-- What is needed --
Every line below between the one holding "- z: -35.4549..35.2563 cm" and the one holding "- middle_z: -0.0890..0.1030", inclusive, should be copied exactly, and no other line.
========
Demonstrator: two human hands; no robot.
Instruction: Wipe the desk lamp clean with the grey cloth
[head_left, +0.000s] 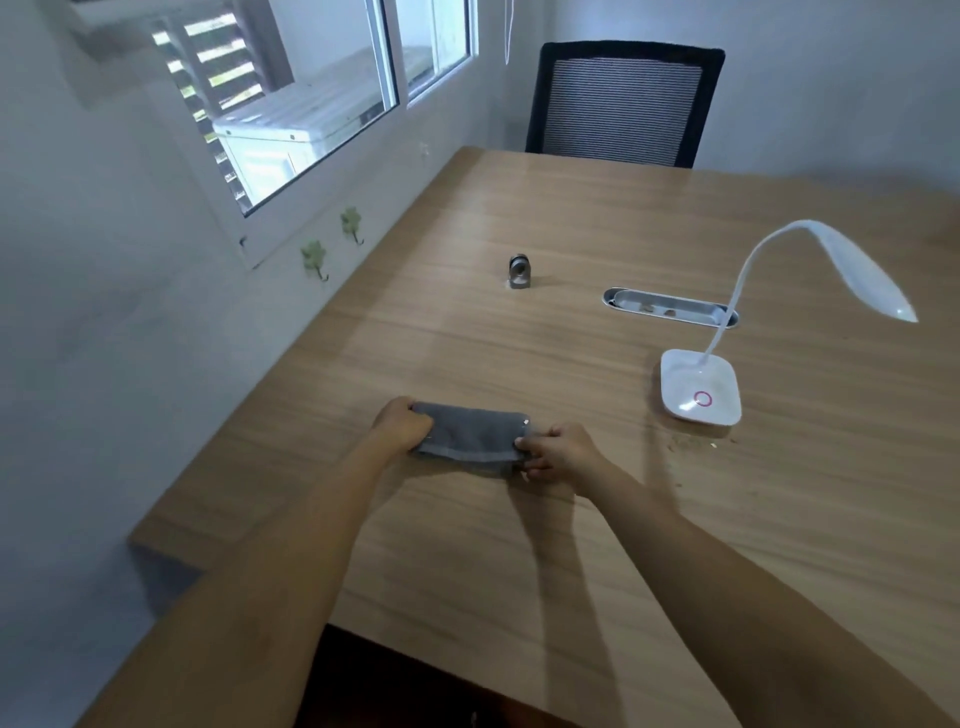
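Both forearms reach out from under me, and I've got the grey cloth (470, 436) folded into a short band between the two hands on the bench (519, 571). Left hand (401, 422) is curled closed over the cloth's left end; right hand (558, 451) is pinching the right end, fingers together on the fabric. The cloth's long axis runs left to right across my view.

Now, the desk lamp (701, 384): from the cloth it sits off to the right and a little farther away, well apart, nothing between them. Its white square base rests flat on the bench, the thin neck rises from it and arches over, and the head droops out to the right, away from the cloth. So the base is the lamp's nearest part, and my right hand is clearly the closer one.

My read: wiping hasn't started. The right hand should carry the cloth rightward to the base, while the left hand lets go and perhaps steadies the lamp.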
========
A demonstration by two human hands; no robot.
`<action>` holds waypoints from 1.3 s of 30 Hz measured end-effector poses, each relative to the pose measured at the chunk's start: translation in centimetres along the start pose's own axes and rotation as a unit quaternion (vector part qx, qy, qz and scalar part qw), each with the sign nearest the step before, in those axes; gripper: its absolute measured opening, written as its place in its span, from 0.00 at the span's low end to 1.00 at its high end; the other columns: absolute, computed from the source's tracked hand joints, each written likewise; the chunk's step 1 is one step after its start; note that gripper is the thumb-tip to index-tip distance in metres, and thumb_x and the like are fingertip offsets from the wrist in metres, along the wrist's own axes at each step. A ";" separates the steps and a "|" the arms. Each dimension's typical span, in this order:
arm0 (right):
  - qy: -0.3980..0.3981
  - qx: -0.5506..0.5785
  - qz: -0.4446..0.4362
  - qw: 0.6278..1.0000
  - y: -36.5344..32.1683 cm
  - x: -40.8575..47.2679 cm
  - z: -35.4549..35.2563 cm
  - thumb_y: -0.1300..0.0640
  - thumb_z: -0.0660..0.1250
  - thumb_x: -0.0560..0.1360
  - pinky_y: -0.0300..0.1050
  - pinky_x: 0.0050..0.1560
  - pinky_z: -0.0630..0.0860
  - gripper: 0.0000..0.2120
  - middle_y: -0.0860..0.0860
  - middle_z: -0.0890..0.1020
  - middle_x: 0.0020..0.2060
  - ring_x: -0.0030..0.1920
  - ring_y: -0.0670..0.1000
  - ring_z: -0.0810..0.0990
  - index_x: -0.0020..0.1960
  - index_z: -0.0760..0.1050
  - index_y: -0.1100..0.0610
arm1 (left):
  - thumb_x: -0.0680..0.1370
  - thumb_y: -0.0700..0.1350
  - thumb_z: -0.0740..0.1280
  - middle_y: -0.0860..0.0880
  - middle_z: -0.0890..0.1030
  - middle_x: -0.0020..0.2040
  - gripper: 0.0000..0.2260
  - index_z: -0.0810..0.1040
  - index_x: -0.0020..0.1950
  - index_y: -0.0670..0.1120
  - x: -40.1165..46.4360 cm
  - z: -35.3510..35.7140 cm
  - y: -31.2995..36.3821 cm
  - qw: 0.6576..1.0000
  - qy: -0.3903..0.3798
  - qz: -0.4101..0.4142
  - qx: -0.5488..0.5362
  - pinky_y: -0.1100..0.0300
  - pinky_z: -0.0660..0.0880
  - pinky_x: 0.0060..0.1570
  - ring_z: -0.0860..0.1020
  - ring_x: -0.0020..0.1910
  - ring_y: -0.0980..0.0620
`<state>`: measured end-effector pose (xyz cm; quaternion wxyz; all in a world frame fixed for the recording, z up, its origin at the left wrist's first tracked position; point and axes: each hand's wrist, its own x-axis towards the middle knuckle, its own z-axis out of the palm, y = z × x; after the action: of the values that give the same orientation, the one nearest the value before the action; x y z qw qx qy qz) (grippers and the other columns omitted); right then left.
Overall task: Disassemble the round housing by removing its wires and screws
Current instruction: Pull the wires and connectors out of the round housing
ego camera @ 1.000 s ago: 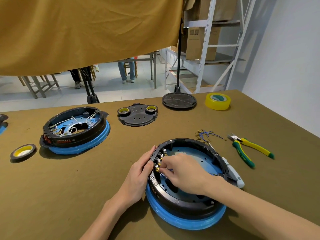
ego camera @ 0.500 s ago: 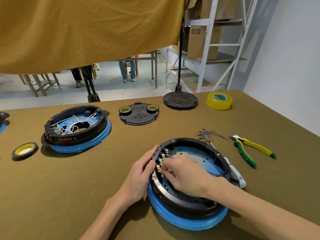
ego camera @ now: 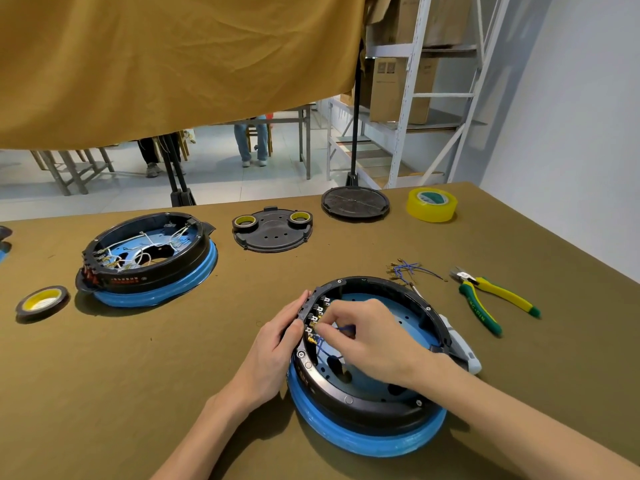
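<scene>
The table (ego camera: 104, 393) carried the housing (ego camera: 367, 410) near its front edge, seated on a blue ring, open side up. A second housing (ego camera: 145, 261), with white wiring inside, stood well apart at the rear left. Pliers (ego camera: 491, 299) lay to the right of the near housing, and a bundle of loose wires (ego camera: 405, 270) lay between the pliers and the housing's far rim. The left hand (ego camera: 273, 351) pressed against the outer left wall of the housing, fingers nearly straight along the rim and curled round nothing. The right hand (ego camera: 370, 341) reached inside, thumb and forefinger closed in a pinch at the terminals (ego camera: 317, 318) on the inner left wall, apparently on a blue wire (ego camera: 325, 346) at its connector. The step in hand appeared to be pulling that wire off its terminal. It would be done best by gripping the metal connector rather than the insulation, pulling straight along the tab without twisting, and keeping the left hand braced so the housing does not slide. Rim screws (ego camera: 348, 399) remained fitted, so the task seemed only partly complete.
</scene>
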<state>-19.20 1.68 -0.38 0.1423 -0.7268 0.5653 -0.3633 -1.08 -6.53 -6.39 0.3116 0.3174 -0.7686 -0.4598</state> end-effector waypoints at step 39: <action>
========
-- Solution for this exercise --
  - z: -35.4549..35.2563 cm
  - thumb_y: -0.1300..0.0640
  - thumb_z: -0.0660..0.1250
  - thumb_x: -0.0560..0.1360
  - pinky_y: -0.0300..0.1050
  - pinky_x: 0.0050..0.1560
  - pinky_z: -0.0630..0.0860
  - gripper: 0.0000..0.2120
  - middle_y: -0.0860..0.0860
  - middle_z: -0.0890..0.1020
  - middle_x: 0.0020..0.2060
  - ring_x: -0.0030..0.1920
  - ring_y: -0.0670..0.1000
  - ring_z: -0.0810..0.0990
  - index_x: -0.0020..0.1960
  - index_z: -0.0760..0.1050
  - index_y: -0.1100..0.0610
arm1 (left):
  - thumb_x: -0.0680..0.1370
  - thumb_y: -0.0700..0.1350
  - thumb_z: -0.0740..0.1280
  - middle_y: -0.0860..0.0880
  - middle_z: -0.0890..0.1030

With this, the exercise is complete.